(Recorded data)
::::::::

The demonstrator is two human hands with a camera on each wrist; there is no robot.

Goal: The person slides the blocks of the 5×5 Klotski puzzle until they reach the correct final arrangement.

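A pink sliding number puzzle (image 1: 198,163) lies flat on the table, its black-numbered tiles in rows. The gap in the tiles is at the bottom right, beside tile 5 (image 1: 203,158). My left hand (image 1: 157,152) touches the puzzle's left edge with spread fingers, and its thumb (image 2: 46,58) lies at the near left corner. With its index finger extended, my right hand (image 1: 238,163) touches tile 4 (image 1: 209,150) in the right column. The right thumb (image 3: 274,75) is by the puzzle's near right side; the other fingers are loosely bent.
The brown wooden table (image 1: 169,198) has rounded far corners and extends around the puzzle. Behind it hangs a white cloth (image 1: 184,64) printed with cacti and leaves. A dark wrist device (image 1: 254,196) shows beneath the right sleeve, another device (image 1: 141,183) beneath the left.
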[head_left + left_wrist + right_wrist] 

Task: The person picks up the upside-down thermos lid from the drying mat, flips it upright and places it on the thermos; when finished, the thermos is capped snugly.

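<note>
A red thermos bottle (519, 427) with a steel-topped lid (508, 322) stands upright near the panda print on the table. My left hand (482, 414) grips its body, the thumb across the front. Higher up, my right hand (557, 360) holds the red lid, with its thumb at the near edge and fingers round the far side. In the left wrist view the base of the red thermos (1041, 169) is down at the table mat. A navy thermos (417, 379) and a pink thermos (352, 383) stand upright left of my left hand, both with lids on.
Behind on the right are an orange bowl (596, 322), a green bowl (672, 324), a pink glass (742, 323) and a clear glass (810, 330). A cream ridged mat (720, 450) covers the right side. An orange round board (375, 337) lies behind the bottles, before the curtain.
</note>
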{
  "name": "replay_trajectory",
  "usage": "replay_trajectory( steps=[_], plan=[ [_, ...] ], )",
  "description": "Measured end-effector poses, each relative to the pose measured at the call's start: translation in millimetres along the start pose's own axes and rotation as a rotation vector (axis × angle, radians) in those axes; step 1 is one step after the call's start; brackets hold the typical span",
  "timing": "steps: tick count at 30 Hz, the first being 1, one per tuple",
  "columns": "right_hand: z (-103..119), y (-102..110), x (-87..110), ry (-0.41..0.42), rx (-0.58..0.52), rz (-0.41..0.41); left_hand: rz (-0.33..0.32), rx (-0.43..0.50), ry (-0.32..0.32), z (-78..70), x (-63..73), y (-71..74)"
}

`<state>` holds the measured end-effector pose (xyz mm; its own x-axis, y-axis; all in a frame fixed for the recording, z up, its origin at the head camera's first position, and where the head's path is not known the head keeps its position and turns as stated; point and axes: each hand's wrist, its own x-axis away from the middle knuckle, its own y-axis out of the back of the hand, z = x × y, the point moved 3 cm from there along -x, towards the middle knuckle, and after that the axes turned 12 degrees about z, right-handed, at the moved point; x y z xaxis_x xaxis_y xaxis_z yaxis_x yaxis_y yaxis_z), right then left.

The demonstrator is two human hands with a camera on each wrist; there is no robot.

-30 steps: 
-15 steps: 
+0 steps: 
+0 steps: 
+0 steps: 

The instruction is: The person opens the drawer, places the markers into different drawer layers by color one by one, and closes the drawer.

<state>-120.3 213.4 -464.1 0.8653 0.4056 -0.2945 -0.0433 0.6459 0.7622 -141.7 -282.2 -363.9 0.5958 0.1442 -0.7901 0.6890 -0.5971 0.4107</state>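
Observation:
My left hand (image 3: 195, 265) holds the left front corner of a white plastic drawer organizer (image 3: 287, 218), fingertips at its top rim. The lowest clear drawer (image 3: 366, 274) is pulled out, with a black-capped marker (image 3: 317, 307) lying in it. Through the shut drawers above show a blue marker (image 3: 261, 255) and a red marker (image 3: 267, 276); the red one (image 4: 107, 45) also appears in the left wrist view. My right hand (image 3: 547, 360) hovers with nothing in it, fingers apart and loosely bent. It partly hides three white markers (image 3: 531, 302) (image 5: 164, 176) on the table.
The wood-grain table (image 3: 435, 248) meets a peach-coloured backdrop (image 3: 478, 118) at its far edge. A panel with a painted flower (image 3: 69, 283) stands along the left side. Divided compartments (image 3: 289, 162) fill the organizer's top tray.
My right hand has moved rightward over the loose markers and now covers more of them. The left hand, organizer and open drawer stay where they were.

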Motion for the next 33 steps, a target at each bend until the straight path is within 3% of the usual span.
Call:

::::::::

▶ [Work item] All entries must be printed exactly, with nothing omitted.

▶ [Expected output]
The demonstrator is two human hands with a camera on each wrist; there is no robot.

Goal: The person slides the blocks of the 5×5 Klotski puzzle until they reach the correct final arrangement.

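A pink sliding number puzzle (image 1: 198,163) lies flat on the table, its black-numbered tiles in rows. The gap in the tiles is at the bottom right, beside tile 5 (image 1: 203,158). My left hand (image 1: 157,152) touches the puzzle's left edge with spread fingers, and its thumb (image 2: 46,58) lies at the near left corner. With its index finger extended, my right hand (image 1: 238,163) touches tile 4 (image 1: 209,150) in the right column. The right thumb (image 3: 274,75) is by the puzzle's near right side; the other fingers are loosely bent.
The brown wooden table (image 1: 169,198) has rounded far corners and extends around the puzzle. Behind it hangs a white cloth (image 1: 184,64) printed with cacti and leaves. A dark wrist device (image 1: 254,196) shows beneath the right sleeve, another device (image 1: 141,183) beneath the left.
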[head_left + left_wrist + right_wrist] 

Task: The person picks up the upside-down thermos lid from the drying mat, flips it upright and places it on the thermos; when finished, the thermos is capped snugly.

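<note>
A red thermos bottle (519, 427) with a steel-topped lid (508, 322) stands upright near the panda print on the table. My left hand (482, 414) grips its body, the thumb across the front. Higher up, my right hand (557, 360) holds the red lid, with its thumb at the near edge and fingers round the far side. In the left wrist view the base of the red thermos (1041, 169) is down at the table mat. A navy thermos (417, 379) and a pink thermos (352, 383) stand upright left of my left hand, both with lids on.
Behind on the right are an orange bowl (596, 322), a green bowl (672, 324), a pink glass (742, 323) and a clear glass (810, 330). A cream ridged mat (720, 450) covers the right side. An orange round board (375, 337) lies behind the bottles, before the curtain.
</note>
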{
  "name": "replay_trajectory",
  "usage": "replay_trajectory( steps=[_], plan=[ [_, ...] ], )",
  "description": "Measured end-effector poses, each relative to the pose measured at the call's start: translation in millimetres along the start pose's own axes and rotation as a rotation vector (axis × angle, radians) in those axes; step 1 is one step after the call's start; brackets hold the typical span",
  "timing": "steps: tick count at 30 Hz, the first being 1, one per tuple",
  "columns": "right_hand: z (-103..119), y (-102..110), x (-87..110), ry (-0.41..0.42), rx (-0.58..0.52), rz (-0.41..0.41); left_hand: rz (-0.33..0.32), rx (-0.43..0.50), ry (-0.32..0.32), z (-78..70), x (-63..73), y (-71..74)"
}

`<state>` holds the measured end-effector pose (xyz mm; its own x-axis, y-axis; all in a frame fixed for the recording, z up, its origin at the head camera's first position, and where the head's path is not known the head keeps its position and turns as stated; point and axes: each hand's wrist, its own x-axis away from the middle knuckle, its own y-axis out of the back of the hand, z = x × y, the point moved 3 cm from there along -x, towards the middle knuckle, and after that the axes turned 12 degrees about z, right-handed, at the moved point; x y z xaxis_x xaxis_y xaxis_z yaxis_x yaxis_y yaxis_z), right then left.

The demonstrator is two human hands with a camera on each wrist; there is no robot.

-30 steps: 
-15 steps: 
+0 steps: 
+0 steps: 
+0 steps: 

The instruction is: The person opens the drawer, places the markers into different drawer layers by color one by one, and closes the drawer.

<state>-120.3 213.4 -464.1 0.8653 0.4056 -0.2945 -0.0433 0.6459 0.7622 -141.7 -282.2 -363.9 0.5958 0.1442 -0.7901 0.6890 -0.5971 0.4107</state>
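Observation:
My left hand (image 3: 195, 265) holds the left front corner of a white plastic drawer organizer (image 3: 287, 218), fingertips at its top rim. The lowest clear drawer (image 3: 366, 274) is pulled out, with a black-capped marker (image 3: 317, 307) lying in it. Through the shut drawers above show a blue marker (image 3: 261, 255) and a red marker (image 3: 267, 276); the red one (image 4: 107, 45) also appears in the left wrist view. My right hand (image 3: 547, 360) hovers with nothing in it, fingers apart and loosely bent. It partly hides three white markers (image 3: 531, 302) (image 5: 164, 176) on the table.
The wood-grain table (image 3: 435, 248) meets a peach-coloured backdrop (image 3: 478, 118) at its far edge. A panel with a painted flower (image 3: 69, 283) stands along the left side. Divided compartments (image 3: 289, 162) fill the organizer's top tray.
My right hand has moved rightward over the loose markers and now covers more of them. The left hand, organizer and open drawer stay where they were.
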
Motion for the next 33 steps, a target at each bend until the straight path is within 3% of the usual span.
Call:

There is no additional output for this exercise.